The empirical results demonstrate meaningful advances in reliability. On WebArena-Verified benchmarks, SKILL.nb achieves 53.7% single-round success while retaining 91.7% performance across three re-executions—substantially better than baselines that degrade significantly with repeated execution. The system recovers 72.9% of subsequent failures under bounded repair while limiting regressions to 4.2%, indicating effective failure recovery without cascading damage.

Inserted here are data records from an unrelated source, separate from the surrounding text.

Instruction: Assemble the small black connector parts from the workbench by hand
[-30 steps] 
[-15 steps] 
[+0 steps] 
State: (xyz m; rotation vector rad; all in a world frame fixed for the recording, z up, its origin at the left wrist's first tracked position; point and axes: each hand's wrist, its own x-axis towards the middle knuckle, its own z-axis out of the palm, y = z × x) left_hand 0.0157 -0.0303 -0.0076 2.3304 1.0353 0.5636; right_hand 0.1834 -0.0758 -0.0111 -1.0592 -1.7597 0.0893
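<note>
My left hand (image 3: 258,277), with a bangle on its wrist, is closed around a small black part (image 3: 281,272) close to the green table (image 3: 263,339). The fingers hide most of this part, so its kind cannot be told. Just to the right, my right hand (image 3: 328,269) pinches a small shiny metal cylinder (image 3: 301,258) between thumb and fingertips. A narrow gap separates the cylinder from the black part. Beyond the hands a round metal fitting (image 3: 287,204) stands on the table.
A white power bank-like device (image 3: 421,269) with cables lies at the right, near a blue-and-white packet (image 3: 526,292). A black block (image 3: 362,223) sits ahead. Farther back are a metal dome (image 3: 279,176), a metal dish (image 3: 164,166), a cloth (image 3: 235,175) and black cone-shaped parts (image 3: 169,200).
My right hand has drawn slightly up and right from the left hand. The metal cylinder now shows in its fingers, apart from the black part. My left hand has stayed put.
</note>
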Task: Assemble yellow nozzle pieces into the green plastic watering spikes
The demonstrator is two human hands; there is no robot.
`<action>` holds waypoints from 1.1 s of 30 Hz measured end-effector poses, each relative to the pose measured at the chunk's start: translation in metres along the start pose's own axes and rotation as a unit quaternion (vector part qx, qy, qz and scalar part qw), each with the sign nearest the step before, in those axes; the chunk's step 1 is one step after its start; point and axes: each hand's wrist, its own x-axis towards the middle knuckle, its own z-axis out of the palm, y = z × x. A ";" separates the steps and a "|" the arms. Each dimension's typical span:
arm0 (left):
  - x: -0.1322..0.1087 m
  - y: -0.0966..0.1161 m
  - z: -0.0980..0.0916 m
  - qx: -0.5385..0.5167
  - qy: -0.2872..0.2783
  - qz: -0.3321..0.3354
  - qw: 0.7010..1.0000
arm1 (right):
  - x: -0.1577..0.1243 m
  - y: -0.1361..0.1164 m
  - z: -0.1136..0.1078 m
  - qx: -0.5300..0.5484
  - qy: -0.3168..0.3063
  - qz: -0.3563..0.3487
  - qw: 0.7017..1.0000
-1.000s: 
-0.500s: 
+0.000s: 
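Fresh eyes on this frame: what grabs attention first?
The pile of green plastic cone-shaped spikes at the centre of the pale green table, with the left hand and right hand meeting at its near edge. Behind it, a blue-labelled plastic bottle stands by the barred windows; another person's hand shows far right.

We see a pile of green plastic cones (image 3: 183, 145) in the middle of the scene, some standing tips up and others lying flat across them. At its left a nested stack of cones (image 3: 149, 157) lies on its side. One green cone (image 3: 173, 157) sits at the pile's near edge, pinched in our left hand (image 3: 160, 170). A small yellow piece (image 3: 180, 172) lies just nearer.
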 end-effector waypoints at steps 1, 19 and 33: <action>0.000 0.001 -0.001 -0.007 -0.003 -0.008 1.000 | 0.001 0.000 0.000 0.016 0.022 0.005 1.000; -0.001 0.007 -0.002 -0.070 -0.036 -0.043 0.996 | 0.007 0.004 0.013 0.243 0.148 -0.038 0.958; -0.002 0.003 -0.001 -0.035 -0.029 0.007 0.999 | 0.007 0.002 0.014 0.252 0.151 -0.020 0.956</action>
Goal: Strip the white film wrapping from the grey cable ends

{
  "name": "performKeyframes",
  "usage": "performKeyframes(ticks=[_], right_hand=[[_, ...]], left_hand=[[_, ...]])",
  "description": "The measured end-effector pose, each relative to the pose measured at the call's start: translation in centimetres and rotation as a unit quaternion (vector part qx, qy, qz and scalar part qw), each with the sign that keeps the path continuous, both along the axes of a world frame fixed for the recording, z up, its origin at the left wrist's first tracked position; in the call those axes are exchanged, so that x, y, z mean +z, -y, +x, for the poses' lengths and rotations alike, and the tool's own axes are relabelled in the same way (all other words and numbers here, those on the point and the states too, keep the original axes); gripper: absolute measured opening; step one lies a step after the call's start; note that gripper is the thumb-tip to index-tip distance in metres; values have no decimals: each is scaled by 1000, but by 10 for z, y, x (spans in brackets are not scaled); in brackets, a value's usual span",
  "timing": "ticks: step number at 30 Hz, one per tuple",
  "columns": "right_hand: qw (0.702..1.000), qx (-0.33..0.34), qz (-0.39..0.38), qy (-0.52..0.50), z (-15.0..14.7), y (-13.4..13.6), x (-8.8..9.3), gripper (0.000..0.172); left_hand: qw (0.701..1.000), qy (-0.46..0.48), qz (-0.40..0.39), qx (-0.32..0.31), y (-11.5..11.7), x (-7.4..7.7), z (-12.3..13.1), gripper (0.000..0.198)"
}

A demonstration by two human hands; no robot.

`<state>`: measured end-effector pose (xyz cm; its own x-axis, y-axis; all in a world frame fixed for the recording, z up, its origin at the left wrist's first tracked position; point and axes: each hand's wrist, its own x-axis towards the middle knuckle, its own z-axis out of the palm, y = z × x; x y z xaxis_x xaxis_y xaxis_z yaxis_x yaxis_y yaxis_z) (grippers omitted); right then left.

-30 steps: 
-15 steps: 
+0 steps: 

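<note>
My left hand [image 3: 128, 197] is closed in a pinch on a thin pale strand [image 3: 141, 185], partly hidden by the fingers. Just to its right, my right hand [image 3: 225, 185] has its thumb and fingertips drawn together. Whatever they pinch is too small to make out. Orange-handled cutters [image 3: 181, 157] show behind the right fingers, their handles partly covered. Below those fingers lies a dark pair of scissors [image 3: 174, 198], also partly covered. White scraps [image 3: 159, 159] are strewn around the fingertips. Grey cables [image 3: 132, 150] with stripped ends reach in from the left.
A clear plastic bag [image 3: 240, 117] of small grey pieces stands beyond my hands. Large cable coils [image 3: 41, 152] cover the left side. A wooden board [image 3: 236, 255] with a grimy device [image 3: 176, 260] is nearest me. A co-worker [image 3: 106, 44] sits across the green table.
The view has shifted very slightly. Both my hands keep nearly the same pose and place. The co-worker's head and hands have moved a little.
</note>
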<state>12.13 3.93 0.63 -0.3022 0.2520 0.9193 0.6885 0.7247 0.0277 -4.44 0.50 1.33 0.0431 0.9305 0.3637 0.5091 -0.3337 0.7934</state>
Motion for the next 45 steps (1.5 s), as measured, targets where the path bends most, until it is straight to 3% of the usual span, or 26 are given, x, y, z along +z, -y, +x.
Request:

Cross-domain testing on Mind2Web and real-world GitLab migration scenarios confirm that the approach generalizes beyond single benchmarks.
These results suggest that lifecycle governance and multi-modal execution strategies represent underexplored reliability axes in AI systems, with implications for production deployment of autonomous agents across web automation, enterprise workflow, and infrastructure management domains.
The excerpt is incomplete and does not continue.